New kind You can also find out more about the following: large language modelResearchers from the Allen Institute for AI developed to allow users to manipulate training data even after they have built a model.
FlexOlmo is a new product that could disrupt the industry’s current paradigm. artificial intelligence companies slurping up data from the web, books, and other sources—often with little regard for ownership—and then owning the resulting models entirely. It’s like trying to get the eggs out of a cake once data has been baked into an AI.
“Conventionally, your data is either in or out,” Ali Farhadi says, Ai2 CEO, based in Seattle Washington. “Once I train on that data, you lose control. And you have no way out, unless you force me to go through another multi-million-dollar round of training.”
Ai2 divides training into different parts so data owners have control. Anyone who wants to add data to the FlexOlmo models can copy a public model called “The “anchor.” Then they train a model with their data and combine it with the anchor model. They give the results back to the person who is creating the final model.
By contributing in this manner, the data is never handed over. It is also possible to retrieve the data in the future, because of the way the owner’s data model has been merged with that final version. The publisher of a magazine might contribute the text in its archives to a particular model. However, they would later delete the submodel trained with that data. if there is a legal dispute If the model being used is not acceptable to the company, they can object.
“The training is completely asynchronous,” SewonMin, the Ai2 research scientist in charge of technical work says. “Data owners do not have to coordinate, and the training can be done completely independently.”
FlexOlmo’s model architecture can be described as what is known a “mixture of experts,” A popular design used for combining several submodels simultaneously into one larger, more powerful model. Ai2 has a unique way to combine sub-models which were previously trained individually. The new way of representing values within a model allows for the ability to merge with other models when the combined final model is ran.

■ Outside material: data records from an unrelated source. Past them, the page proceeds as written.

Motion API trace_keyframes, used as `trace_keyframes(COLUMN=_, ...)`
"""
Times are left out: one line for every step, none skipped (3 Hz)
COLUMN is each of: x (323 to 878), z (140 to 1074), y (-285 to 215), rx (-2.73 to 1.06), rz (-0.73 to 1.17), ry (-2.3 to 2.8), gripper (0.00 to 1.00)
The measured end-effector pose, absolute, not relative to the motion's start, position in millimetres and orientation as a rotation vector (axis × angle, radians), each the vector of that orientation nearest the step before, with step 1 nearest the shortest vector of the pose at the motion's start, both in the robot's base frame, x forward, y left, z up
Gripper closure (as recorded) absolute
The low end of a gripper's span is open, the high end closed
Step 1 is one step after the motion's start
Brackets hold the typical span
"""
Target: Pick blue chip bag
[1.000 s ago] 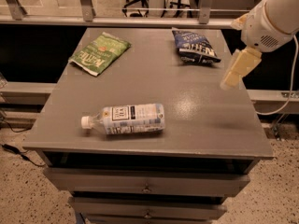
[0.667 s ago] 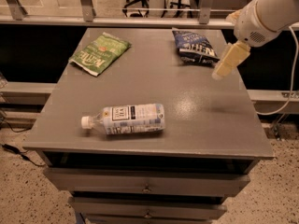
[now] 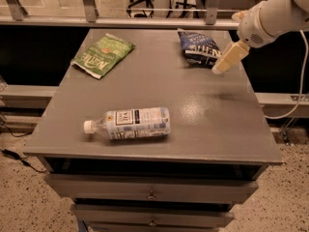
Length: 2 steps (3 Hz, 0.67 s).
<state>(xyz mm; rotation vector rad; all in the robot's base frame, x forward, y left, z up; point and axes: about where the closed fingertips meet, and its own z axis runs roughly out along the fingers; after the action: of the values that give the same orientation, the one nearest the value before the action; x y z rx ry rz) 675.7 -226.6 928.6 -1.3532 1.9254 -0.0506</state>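
Overhead, a grey table (image 3: 193, 129) fills most of the camera view, with three things lying on its top. Taking the tabletop as a clock face, the blue chip bag (image 3: 199, 47) lies flat at about 1 o'clock, close to the far edge, dark navy and crinkled with white lettering across its front. The gripper (image 3: 219, 69) hangs at about 2 o'clock, a pale beige wedge slanting down toward 7 o'clock from the white arm (image 3: 270, 18), which reaches in from the upper right corner. Its tip sits just beside the bag's right-hand edge, at the bag's 4 o'clock corner, and appears to be above the table rather than resting on it; whether it touches the bag I cannot tell. Whether the gripper is open or closed cannot be told from this angle, and nothing is seen held in it. A faint dark shadow (image 3: 227, 96) falls on the tabletop at 6 o'clock from the gripper. The green chip bag (image 3: 102, 55) lies flat at about 11 o'clock, well apart from the blue one, slanted with one corner toward the left edge. A clear plastic bottle (image 3: 131, 123) lies on its side at about 7 o'clock, near the front edge, its white cap (image 3: 88, 126) pointing to 9 o'clock and a white and dark label around its body. Below the top, drawers (image 3: 152, 187) with small knobs face the front. A thin cable (image 3: 303, 71) hangs down past the table's right side.
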Motion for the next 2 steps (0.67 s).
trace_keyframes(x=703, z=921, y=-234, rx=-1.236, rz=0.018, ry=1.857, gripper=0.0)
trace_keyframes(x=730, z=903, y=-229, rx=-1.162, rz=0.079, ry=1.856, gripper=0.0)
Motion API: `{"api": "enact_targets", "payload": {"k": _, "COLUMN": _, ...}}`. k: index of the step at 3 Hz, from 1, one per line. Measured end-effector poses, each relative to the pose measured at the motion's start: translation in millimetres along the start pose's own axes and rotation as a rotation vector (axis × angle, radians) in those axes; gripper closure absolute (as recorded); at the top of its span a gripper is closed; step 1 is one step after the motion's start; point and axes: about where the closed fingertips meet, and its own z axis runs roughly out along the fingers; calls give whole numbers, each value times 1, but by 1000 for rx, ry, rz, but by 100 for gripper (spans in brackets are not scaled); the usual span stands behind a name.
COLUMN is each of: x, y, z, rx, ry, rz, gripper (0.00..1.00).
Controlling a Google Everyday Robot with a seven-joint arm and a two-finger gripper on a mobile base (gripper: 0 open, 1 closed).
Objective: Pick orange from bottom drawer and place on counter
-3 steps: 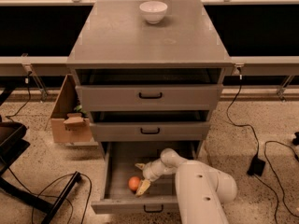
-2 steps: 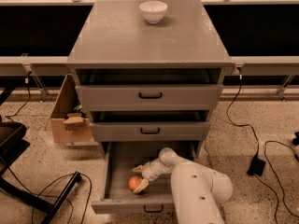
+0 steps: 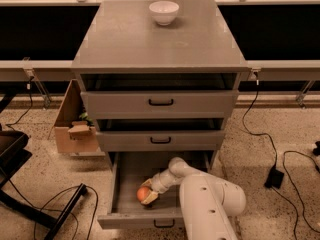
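Counting first: one gripper (image 3: pixel 148 192), one orange (image 3: pixel 142 194), three grey drawers, one white bowl (image 3: pixel 164 12), one cardboard box (image 3: pixel 75 129).

The gripper is down inside the bottom drawer (image 3: pixel 131 174), which is pulled well out. Its two tan fingers (image 3: pixel 147 183) are spread, one on the far side of the orange and one on the near side. The fruit sits between them, bulging out toward the drawer's left wall. Whether the pads press on the skin cannot be told.

Left of the jaws there is bare grey tray up to the left wall. Behind them the tray floor runs clear to the shadow under the middle drawer (image 3: pixel 160 140). Just in front of them is the drawer's front wall with its black handle. To the right, the white arm (image 3: pixel 210 204) fills that side of the drawer and hangs over its front edge.

Well above the jaws come the middle drawer, then the top drawer (image 3: pixel 160 103), then the overhanging edge of the counter (image 3: pixel 160 49). The counter is bare except for the bowl, which stands at its far edge, farthest from the jaws.

The box stands on the floor, up and to the left of the jaws, beside the cabinet.

Compared with a second ago, the fingers have moved from behind and right of the orange to either side of it. The orange lies in almost the same spot. The arm has shifted slightly left.
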Motion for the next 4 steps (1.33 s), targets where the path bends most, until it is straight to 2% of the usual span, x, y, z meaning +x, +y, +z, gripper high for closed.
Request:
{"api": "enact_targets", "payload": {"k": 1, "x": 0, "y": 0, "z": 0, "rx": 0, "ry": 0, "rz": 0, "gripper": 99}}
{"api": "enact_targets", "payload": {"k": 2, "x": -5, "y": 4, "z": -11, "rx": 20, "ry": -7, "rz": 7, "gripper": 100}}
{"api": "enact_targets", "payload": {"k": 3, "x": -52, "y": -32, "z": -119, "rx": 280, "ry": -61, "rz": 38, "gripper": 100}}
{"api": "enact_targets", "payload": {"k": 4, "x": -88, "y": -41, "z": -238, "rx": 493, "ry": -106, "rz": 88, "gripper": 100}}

FlexOlmo’s researchers tested the method by creating a Flexmix dataset from proprietary sources, including books and website. The FlexOlmo model was built with 37 billion variables, which is about one tenth the size of Meta’s largest open-source model. Then they compared the model with several other models. The researchers found it performed better than any other model for all tasks, and scored 10 percent higher at benchmarks common to two approaches.
The result is a way to have your cake—and get your eggs back, too. “You could just opt out of the system without any major damage and inference time,” Farhadi says. “It’s a whole new way of thinking about how to train these models.”